Helena García-Castro, Nathan J Kenny, Patricia Álvarez-Campos, Vincent Mason, Anna Schönauer, Victoria A. Sleight, Jakke Neiro, Aziz Aboobaker, Jon Permanyer, Marta Iglesias, Manuel Irimia, Arnau Sebé-Pedrós, Jordi Solana

Preprint posted on June 10, 2020 https://www.biorxiv.org/content/10.1101/2020.05.26.117234v2

Rediscovering a century-old technique to solve a modern single-cell biology problem: the case of ACME

Selected by Irepan Salvador-Martinez

Introduction

In recent years, single-cell RNA seq (scRNAseq) studies are reshaping biology. The possibility to dissociate a tissue or even a whole animal and knowing the genes each cell was expressing has not only allowed the characterisation of known cell types, but also the discovery of new cell types.

Although scRNAseq technologies are under continuous improvement, a potential bottleneck for any scRNAseq study is the dissociation/fixation step. Current dissociation protocols use enzymatic or mechanical approaches that put live cells under stress for hours, with potential undesirable effects. A method that could fix and dissociate cells at once would therefore be highly beneficial for the single-cell community.

 

About the preprint

Garcia-Castro et al. tried to solve this problem by adapting a more than a century-old cell dissociation technique, originally called “maceration”. The maceration technique was first used on 1890, but continued to be used throughout the 20th century to dissociate cells from different soft-bodied animals such as cnidarians or planarians.

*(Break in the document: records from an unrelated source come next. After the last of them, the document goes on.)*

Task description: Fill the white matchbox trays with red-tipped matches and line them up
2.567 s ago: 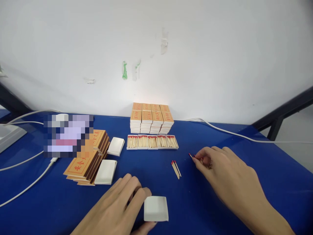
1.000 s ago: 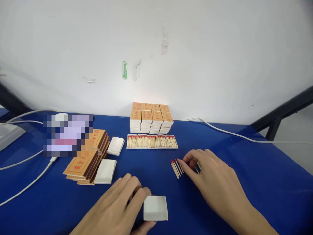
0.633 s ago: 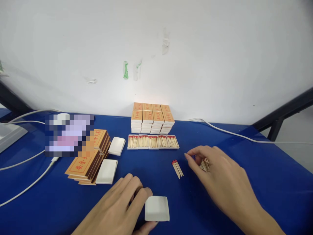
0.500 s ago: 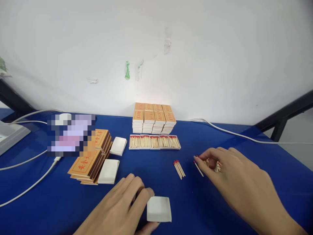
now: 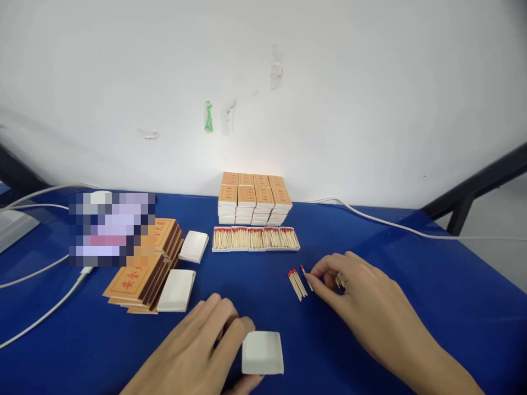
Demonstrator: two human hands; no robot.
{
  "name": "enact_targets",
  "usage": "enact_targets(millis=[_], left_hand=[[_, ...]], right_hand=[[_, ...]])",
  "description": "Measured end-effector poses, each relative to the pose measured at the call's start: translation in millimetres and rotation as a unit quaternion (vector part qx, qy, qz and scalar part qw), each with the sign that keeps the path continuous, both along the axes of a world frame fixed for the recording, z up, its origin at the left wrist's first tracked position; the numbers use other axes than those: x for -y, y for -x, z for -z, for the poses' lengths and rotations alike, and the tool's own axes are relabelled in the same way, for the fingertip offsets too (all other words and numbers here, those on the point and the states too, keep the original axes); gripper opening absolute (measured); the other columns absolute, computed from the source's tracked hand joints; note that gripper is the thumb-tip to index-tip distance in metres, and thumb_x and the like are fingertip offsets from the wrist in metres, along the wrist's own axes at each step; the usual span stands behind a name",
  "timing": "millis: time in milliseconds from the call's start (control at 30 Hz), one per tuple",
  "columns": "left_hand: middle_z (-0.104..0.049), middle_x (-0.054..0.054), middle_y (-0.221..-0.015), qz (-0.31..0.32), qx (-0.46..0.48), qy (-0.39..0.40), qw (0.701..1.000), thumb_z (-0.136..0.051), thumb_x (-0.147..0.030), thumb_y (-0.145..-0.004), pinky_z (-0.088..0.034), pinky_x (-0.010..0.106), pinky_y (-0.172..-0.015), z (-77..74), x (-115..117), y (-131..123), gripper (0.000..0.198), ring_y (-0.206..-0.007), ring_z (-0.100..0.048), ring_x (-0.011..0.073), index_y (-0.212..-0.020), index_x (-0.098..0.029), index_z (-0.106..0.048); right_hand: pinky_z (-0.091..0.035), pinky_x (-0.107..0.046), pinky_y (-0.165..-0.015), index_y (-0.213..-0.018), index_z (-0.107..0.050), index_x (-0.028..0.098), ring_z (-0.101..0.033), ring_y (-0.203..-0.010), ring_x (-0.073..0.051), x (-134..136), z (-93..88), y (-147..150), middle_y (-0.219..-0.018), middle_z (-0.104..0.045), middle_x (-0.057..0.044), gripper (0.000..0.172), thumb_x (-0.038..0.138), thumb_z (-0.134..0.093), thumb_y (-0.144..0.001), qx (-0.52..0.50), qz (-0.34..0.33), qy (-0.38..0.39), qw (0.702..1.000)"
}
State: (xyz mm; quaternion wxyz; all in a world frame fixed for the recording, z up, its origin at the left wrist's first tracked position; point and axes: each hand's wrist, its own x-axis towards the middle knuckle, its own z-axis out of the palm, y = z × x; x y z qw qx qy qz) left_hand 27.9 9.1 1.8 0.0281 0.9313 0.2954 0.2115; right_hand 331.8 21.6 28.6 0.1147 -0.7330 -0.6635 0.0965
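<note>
My left hand point(image 5: 193, 345) grips a white matchbox tray point(image 5: 262, 353) at its left and near edges, thumb below and fingers at the upper corner. The tray's open side faces up and no matches show inside. My right hand point(image 5: 362, 307) pinches a single red-tipped match point(image 5: 303, 269) between thumb and index finger, down at the table. Just left of it lies a small bundle of matches point(image 5: 297, 285), side by side with heads pointing away. More matches point(image 5: 340, 281) show partly behind the right fingers, mostly hidden.
Filled match trays point(image 5: 256, 239) stand in a row before stacked matchboxes point(image 5: 254, 197) by the wall. At left are flat orange box sleeves point(image 5: 135, 280), white trays point(image 5: 177, 291), a pixelated phone-like object point(image 5: 113, 225) and a white cable point(image 5: 53, 325) on the blue table point(image 5: 370, 230).
My right hand has moved left with the match, bringing it close beside the bundle. My left hand keeps hold of the tray. The whole view has shifted slightly.
</note>
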Motion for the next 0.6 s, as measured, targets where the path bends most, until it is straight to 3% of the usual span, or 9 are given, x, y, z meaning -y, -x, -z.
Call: enact_targets(millis=[233,433,600], left_hand=[[-0.077,0.006,-0.106,-0.006,0.002,0.004,1.000,-0.060,-0.032,-0.115,-0.073,0.045,-0.094,1.1,3.3,1.4,0.015,-0.097,-0.083,0.0283,-0.128,-0.023,-0.062],[-0.075,0.005,-0.104,-0.004,0.018,0.002,1.000,-0.058,-0.030,-0.116,-0.072,0.039,-0.086,2.2,1.0,1.3,0.013,-0.093,-0.081,0.0262,-0.126,-0.023,-0.063],[-0.075,0.005,-0.104,-0.007,0.012,0.006,1.000,-0.062,-0.028,-0.113,-0.072,0.043,-0.090,1.2,1.1,1.7,0.013,-0.093,-0.081,0.0276,-0.125,-0.023,-0.063]], right_hand=[[-0.046,-0.036,-0.065,-0.086,-0.080,0.033,-0.070,-0.076,-0.022,-1.8,-1.2,5.8,-0.084,-0.075,0.001,0.025,0.048,-0.070,-0.103,-0.044,-0.025,-0.004,0.999],[-0.048,-0.036,-0.065,-0.089,-0.083,0.034,-0.071,-0.077,-0.023,-1.9,-4.0,-0.5,-0.084,-0.077,0.000,0.030,0.059,-0.069,-0.100,-0.069,0.002,-0.014,0.998],[-0.042,-0.037,-0.060,-0.089,-0.082,0.033,-0.071,-0.084,-0.031,0.0,-5.5,-12.4,-0.082,-0.076,-0.006,0.040,0.065,-0.061,-0.100,0.028,0.060,-0.085,0.994]])
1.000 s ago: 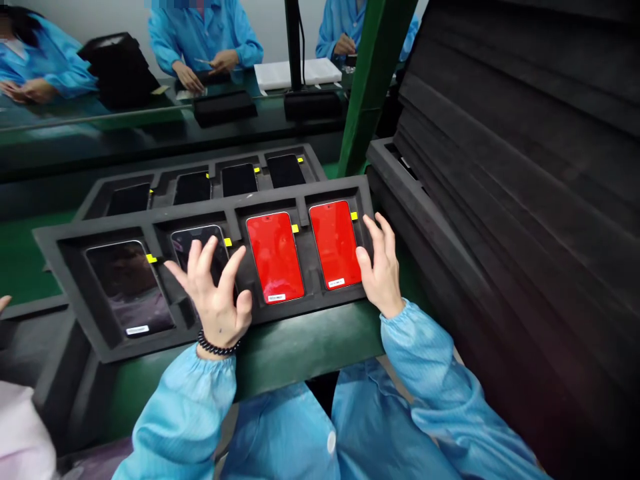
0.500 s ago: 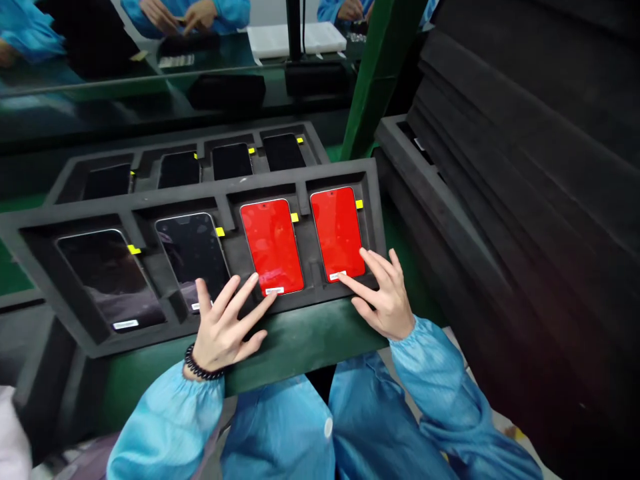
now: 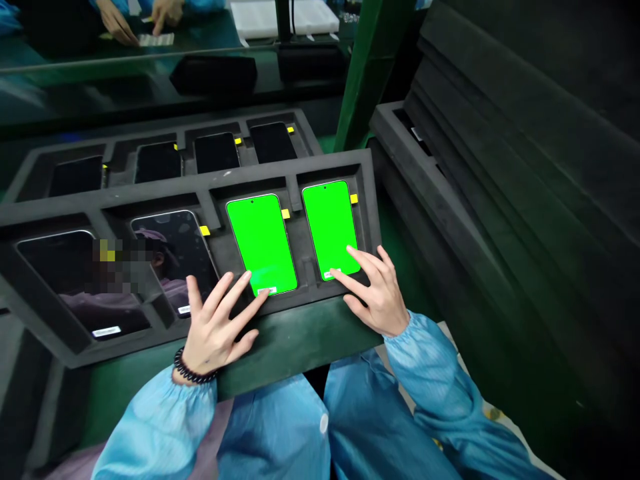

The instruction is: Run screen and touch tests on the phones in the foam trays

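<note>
A black foam tray (image 3: 220, 179) leans tilted toward me, with phones in its compartments. The third phone from the left (image 3: 263, 243) and the rightmost phone (image 3: 330, 227) show plain green screens. Dark screens show on the leftmost phone (image 3: 65, 273) and the second phone (image 3: 175, 247). My left hand (image 3: 215, 327), a black coil band at its wrist, is spread open, a fingertip at the label low on the third phone. My right hand (image 3: 377, 290) is open too, fingertips on the lower part of the rightmost phone. Neither hand grips anything.
Behind stands a second foam tray (image 3: 117, 147) with dark phones and yellow tabs. A green post (image 3: 365, 80) rises at the back. Stacked black foam trays (image 3: 500, 167) fill the right side. Across the bench, a co-worker's hands (image 3: 163, 13) handle a small strip.
Both lit screens have turned from red to green. My hands keep their places on the phones, while the whole view has shifted slightly. The co-worker's hands have moved down to the strip.
</note>
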Demonstrator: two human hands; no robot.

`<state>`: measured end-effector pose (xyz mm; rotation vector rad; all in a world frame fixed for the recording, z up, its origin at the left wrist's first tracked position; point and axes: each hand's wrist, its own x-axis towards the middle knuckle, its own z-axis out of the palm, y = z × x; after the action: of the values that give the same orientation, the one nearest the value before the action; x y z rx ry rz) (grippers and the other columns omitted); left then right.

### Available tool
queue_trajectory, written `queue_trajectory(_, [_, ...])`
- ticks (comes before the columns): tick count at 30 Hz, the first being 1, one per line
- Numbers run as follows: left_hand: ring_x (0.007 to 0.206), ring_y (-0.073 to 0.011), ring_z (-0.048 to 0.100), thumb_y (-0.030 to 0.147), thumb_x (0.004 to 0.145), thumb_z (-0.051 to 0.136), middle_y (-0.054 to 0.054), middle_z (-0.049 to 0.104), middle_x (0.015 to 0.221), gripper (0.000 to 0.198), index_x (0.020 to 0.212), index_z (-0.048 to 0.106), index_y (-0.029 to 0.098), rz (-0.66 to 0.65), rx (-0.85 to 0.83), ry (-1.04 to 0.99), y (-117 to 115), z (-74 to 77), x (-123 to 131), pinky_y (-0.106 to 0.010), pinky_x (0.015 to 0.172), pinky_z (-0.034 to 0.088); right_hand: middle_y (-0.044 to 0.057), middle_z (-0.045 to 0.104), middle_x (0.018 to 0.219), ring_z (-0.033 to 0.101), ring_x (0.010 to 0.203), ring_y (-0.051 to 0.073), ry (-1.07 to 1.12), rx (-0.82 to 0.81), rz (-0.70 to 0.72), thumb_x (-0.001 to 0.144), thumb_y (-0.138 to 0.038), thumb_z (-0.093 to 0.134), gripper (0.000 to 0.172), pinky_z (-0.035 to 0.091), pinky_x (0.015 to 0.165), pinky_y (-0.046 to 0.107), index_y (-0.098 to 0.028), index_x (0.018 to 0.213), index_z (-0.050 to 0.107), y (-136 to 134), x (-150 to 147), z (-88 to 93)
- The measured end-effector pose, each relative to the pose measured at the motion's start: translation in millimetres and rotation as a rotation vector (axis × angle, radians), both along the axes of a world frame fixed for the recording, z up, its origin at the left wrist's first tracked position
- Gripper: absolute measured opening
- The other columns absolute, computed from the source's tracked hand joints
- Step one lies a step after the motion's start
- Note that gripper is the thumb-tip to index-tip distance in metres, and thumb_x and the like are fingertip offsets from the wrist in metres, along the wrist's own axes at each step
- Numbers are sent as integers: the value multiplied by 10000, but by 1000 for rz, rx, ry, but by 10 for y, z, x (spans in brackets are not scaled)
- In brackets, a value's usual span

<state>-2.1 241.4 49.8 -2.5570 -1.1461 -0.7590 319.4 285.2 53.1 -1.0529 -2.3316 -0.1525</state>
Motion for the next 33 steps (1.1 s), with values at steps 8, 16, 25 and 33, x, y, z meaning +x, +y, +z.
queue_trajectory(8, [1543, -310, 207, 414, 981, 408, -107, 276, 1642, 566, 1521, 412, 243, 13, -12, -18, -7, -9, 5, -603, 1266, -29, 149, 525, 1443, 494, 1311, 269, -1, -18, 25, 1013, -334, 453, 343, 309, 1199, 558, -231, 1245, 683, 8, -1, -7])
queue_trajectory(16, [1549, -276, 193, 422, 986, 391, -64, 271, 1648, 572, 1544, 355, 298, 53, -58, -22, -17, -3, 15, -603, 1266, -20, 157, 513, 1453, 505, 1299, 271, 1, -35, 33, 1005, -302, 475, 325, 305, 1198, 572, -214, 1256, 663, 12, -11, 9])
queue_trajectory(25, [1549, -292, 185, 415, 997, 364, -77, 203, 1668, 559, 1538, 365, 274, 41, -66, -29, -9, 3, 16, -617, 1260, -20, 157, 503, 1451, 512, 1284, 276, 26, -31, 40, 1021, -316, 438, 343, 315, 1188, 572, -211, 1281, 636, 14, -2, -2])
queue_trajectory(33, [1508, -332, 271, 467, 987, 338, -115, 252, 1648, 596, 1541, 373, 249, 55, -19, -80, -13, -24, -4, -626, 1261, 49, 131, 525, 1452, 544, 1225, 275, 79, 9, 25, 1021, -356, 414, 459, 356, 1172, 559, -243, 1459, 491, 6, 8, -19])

The adapted technique, named ACME by the authors after ACetic-MEthanol (referring to the solution used for the maceration, composed of acetic acid, methanol and glycerol), fixes single cells in suspension maintaining high integrity RNAs and dissociates them at the same time. Importantly, they showed that ACME-dissociated cells can be cryo-preserved at different check points during the process whilst retaining high integrity RNAs. This could open many opportunities, for example of doing cell dissociation of samples in the field and all downstream process in the lab.

Using the ACME protocol the authors managed to dissociate several animals, including zebrafish embryos, fruitfly larvae, spider embryos,annelid adults, snail larvae, and juvenile sea anemones. In these animals ACME cannot dissolve or penetrate hard parts like chorions, vitelline membranes, cuticles or shells, but applying a mechanical disruption and hard-part removal step was sufficient to extract their cells. In order to prove the usefulness of their technique for doing scRNAseq, the authors used it to sequence cells of 2 planarian species by combining ACME with SPLiT-seq (Rosenberg et al, 2018), a single-cell RNA-seq method that labels the cellular origin of RNA through combinatorial barcoding (Figure 1).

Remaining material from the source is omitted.